Soupe à trois sous (Soup for three cents) by James Abbott McNeill Whistler

Soupe à trois sous (Soup for three cents)

James Abbott McNeill Whistler

Title

Soupe à trois sous (Soup for three cents)

 
Artist
Year
1859  
Technique
etching 
Image Size
5 15/16 x 8 15/16" platemark 
Signature
signed in plate, upper center image 
Edition Size
there are 56 known impressions 
Annotations
 
Reference
Glasgow 64; Kennedy 49; M.49; T.25; W.27 
Paper
cream antique laid Japon paper 
State
only state 
Publisher
artist 
Inventory ID
18924 
Price
$3,000.00 
Description

This impression was purchased from Associated American Artists in the 1960's and has a Sylvan Cole signed "Certificate of Authenticity" which is of little help, except as provenance.

From the catalogue raisonne: "Whistler's first title, 'Café des Pieds Monilles' implies a particular café, but this title seems to have been immediately rejected in favour of the more familiar 'Soupe à trois sous'. 'Café des Pieds Monilles' is almost certainly a garbled reference to the Parisian Café des Pieds-Humides ('Café of the Wet Feet').It is one of Whistler's first drypoints, done after his return to Paris in October of 1959.

'Soupe à trois sous' is French for 'Soup for three sous', which was very cheap soup, and implies that the restaurant was a very basic café/bar.

Five men are seated at wooden tables in a cheap restaurant at night.
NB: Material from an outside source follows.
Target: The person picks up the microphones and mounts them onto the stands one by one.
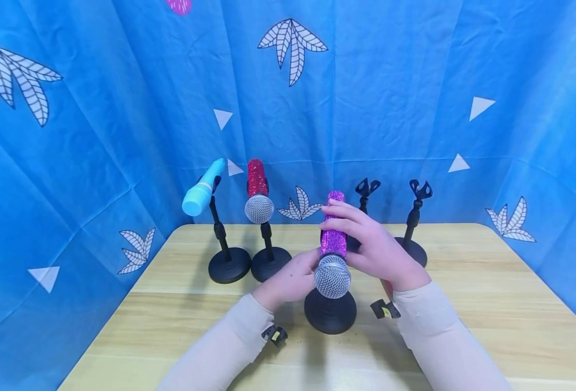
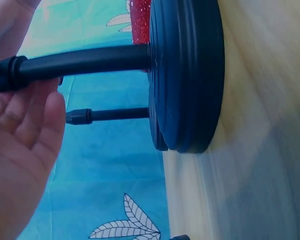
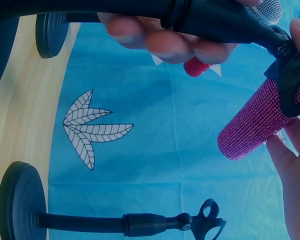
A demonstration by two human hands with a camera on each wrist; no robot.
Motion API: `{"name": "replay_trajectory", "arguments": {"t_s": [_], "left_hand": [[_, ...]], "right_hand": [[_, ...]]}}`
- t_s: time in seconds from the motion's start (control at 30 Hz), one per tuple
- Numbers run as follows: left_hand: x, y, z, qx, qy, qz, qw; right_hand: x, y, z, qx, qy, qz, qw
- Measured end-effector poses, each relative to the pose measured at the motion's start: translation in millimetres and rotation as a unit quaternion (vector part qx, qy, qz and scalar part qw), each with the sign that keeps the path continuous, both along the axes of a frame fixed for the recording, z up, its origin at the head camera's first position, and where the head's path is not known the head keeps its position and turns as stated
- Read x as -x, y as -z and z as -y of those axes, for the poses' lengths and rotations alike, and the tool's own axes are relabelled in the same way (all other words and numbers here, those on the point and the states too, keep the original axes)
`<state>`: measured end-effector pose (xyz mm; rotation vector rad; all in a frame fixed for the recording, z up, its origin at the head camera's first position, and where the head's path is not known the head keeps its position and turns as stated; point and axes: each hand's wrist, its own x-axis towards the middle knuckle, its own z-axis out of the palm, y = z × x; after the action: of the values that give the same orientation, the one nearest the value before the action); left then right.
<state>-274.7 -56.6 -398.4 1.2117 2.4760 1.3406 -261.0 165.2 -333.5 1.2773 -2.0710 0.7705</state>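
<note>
A purple glittery microphone (image 1: 334,239) with a silver mesh head sits in the clip (image 3: 293,87) of a black desk stand, its head tilted toward me. The stand's round base (image 1: 330,317) is at the table's middle front. Below the microphone, my left hand (image 1: 292,278) grips the stand's post (image 2: 90,61), its fingers curled round the upper sleeve in the right wrist view. My right hand (image 1: 378,247) holds the microphone's handle, fingers laid across its top from the right. Part of the right thumb is hidden behind the handle in the head view.
At the left stand a light-blue microphone (image 1: 203,190) and a red glittery microphone (image 1: 257,179), each on a black stand. Behind my right hand are two more stands with bare clips, one partly hidden (image 1: 366,190) and one farther right (image 1: 412,220). Blue patterned cloth (image 1: 385,81) surrounds the wooden table (image 1: 488,304).
</note>
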Motion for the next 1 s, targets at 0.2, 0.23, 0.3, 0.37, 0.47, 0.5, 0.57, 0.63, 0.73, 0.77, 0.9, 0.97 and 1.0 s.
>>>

In the left foreground, behind a table, sits a man with dark curly hair, moustache and small pointed beard, facing the viewer. On the table are two plates on a tray, an empty glass and a fork. Behind him, to his right, a man wearing a cap and a cape bends over a table on which are a black bottle at left and a carafe at right; opposite him, a man with his hat drawn over his eyes and head bent forward sits cross-legged on a chair, sleeping. At the table on the right, a man wearing a dark cap or bonnet sits resting his head on his hands, with a glass and carafe in front of him. Opposite him, facing left, a dark man with a beard wearing a hat is eating from a plate and bowl, with a knife, fork and spoon beside him, and a black wine-bottle behind him. Gas is burning from a fixture in the ceiling. At left is a dark door and above it, a skylight.
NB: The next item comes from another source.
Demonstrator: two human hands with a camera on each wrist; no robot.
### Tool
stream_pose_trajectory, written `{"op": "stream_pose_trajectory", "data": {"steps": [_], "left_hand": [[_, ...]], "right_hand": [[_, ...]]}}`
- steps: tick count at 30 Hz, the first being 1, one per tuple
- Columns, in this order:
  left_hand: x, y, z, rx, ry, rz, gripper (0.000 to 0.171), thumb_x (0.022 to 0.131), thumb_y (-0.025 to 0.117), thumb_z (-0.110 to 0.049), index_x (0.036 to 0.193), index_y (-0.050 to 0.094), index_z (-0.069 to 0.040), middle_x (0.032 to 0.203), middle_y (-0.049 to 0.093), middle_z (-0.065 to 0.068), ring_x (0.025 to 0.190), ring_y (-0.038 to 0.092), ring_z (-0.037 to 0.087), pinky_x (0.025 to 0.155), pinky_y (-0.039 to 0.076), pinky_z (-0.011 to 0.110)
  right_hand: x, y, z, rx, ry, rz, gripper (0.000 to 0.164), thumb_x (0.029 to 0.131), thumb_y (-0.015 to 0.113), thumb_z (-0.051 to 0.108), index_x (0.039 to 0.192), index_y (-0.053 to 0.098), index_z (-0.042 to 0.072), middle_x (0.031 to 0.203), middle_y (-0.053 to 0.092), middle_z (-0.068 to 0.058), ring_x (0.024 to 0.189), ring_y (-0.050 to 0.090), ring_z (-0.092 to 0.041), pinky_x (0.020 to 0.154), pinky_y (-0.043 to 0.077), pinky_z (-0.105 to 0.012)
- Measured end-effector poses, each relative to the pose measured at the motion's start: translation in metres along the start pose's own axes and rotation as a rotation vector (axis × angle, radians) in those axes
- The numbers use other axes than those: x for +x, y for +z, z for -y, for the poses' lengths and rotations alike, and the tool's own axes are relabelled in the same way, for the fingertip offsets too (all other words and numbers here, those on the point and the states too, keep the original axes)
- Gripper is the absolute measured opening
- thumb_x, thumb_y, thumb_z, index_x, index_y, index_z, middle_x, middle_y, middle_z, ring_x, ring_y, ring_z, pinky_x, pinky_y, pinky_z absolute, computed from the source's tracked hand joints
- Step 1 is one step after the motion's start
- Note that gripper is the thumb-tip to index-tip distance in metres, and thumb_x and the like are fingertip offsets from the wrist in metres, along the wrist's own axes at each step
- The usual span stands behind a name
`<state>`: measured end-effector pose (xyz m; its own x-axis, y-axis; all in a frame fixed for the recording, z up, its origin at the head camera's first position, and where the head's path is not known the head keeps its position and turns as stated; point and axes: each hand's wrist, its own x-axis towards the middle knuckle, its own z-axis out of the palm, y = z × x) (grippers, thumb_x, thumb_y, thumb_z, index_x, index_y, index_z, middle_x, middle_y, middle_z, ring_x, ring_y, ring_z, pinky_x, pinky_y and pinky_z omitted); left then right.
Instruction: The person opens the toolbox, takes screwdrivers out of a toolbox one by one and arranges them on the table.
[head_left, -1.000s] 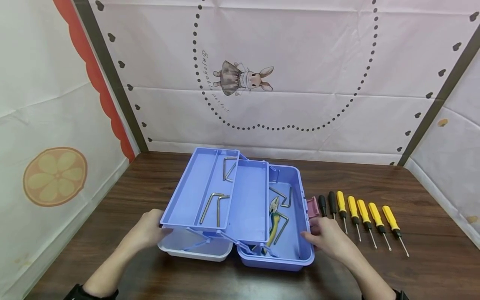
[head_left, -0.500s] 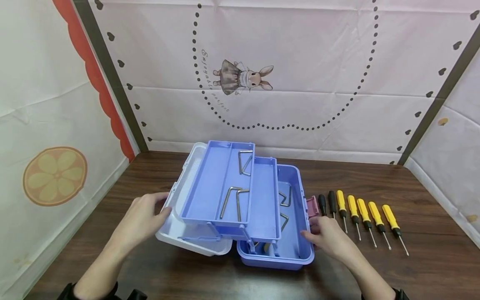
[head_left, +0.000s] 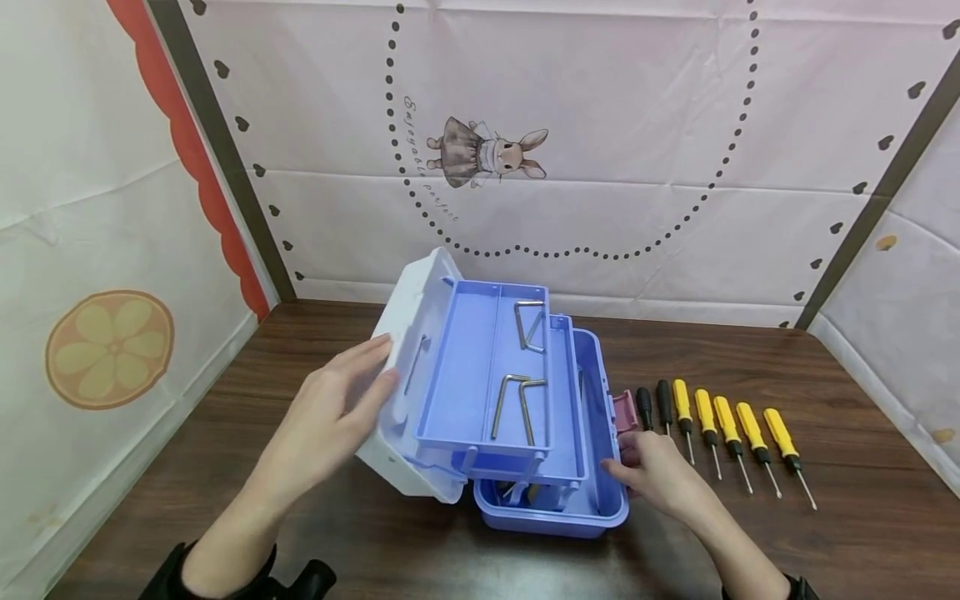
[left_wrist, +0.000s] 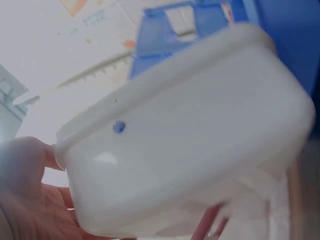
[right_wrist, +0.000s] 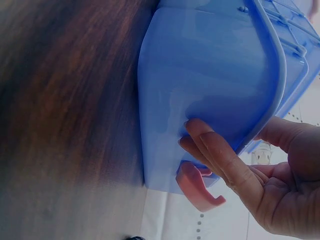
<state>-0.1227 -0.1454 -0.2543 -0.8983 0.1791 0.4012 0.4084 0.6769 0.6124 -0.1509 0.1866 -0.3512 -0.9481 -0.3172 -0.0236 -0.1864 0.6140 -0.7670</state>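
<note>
A blue plastic toolbox [head_left: 551,523] stands on the table with its white lid [head_left: 411,312] tilted partway up on the left. My left hand [head_left: 318,425] holds the lid's outer edge; in the left wrist view the thumb lies at the lid's rim and the fingers reach under it. With thumb over the rim and fingers along the outer wall, my right hand [head_left: 660,477] grips the toolbox's right side, beside the pink latch [right_wrist: 195,187]. Several hex keys [head_left: 501,406] lie in the upper blue tray [head_left: 459,367]. Below it the second tray [head_left: 566,421] overhangs the base, hiding most of its contents.
To the right of the toolbox lies a row of screwdrivers, yellow-handled [head_left: 782,433] and black-handled [head_left: 664,404], close by my right hand. Printed cloth walls [head_left: 600,150] enclose the brown wooden table [head_left: 862,533] at the back and sides.
My left hand has raised the lid from lying flat to a tilt. The linked trays have swung right over the base, covering the pliers. My right hand has stayed at the rim.
</note>
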Motion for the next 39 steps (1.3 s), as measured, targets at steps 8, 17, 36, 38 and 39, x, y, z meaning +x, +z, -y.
{"op": "stream_pose_trajectory", "data": {"steps": [8,17,36,38,39], "left_hand": [[0.005,0.027,-0.034,0.105,0.239,-0.048,0.05,0.08,0.062,-0.023,0.12,0.051,0.005,0.126,0.048,0.016,0.12,0.038,0.03,0.098,0.029,0.047],[0.011,0.06,-0.058,0.272,0.389,-0.122,0.043,0.079,0.059,-0.027,0.111,0.059,0.002,0.118,0.055,0.013,0.117,0.043,0.029,0.099,0.026,0.048],[0.018,0.1,-0.089,0.548,0.502,-0.051,0.044,0.078,0.056,-0.033,0.105,0.061,0.001,0.11,0.06,0.011,0.111,0.048,0.027,0.097,0.031,0.046],[0.018,0.104,-0.091,0.561,0.519,-0.048,0.042,0.078,0.056,-0.032,0.103,0.062,0.0,0.108,0.061,0.011,0.11,0.049,0.027,0.097,0.031,0.047],[0.018,0.106,-0.092,0.566,0.526,-0.048,0.041,0.077,0.057,-0.032,0.103,0.063,0.0,0.107,0.061,0.011,0.11,0.049,0.026,0.097,0.031,0.047]], "right_hand": [[0.0,0.0,0.0,-0.023,0.002,-0.013,0.023,0.08,0.061,0.002,0.094,0.056,-0.015,0.08,0.064,-0.019,0.066,0.062,-0.02,0.048,0.051,-0.027],[0.002,-0.001,0.001,-0.018,0.05,-0.006,0.022,0.081,0.06,0.002,0.097,0.058,-0.012,0.083,0.064,-0.017,0.068,0.062,-0.019,0.051,0.052,-0.028],[0.008,-0.043,0.076,0.196,-0.261,-0.139,0.035,0.088,0.055,0.012,0.117,0.052,-0.005,0.093,0.065,-0.018,0.075,0.064,-0.026,0.054,0.052,-0.032],[0.011,-0.042,0.079,0.243,-0.251,-0.119,0.036,0.088,0.054,0.011,0.119,0.05,-0.006,0.095,0.064,-0.019,0.075,0.065,-0.025,0.056,0.052,-0.035],[0.012,-0.042,0.08,0.264,-0.24,-0.117,0.035,0.089,0.053,0.011,0.119,0.05,-0.006,0.095,0.064,-0.02,0.075,0.065,-0.024,0.059,0.052,-0.036]]}}
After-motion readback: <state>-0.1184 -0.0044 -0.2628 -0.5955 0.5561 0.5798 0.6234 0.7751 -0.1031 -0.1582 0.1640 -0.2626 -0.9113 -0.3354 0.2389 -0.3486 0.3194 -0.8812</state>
According to Pennell 'At the house near the Rue Dauphine he etched Bibi Lalouette; his Soupe à Trois Sous was done in a cabaret kept by Henri Martin, whose portrait is in the print and who was famous in the Quartier for having won the Cross of the Legion of Honour by his bravery at an earlier age than any man ever decorated, and then promptly losing it by some shameful deed.' In the Whistler Journal, the Pennells, having consulted Théodore Duret (1838-1927), added:

'Henri Martin, he [Duret] thinks, must be the son of the historian, who did a little painting. The man in Soupe à Trois Sous was another Martin, a soldier, given the cross of the Legion of Honour at sixteen for bravery in 1848. He planted a flag on the top of a barricade. He was the youngest man who ever received the Cross. Afterwards it was taken from him for misconduct."

Katherine Lochnan writes: "The low-life subject, naïve drawing, and construction of the picture space recall the Thames etching Longshoremen ... A sinister element is injected into the sordid surroundings by the black bottles at the elbows of the men who sleep seated or sprawling across the tables. They recall the prominently placed bottle in Edouard Manet's painting The Absinthe Drinker, refused at the Salon of 1859, which Whistler would have known."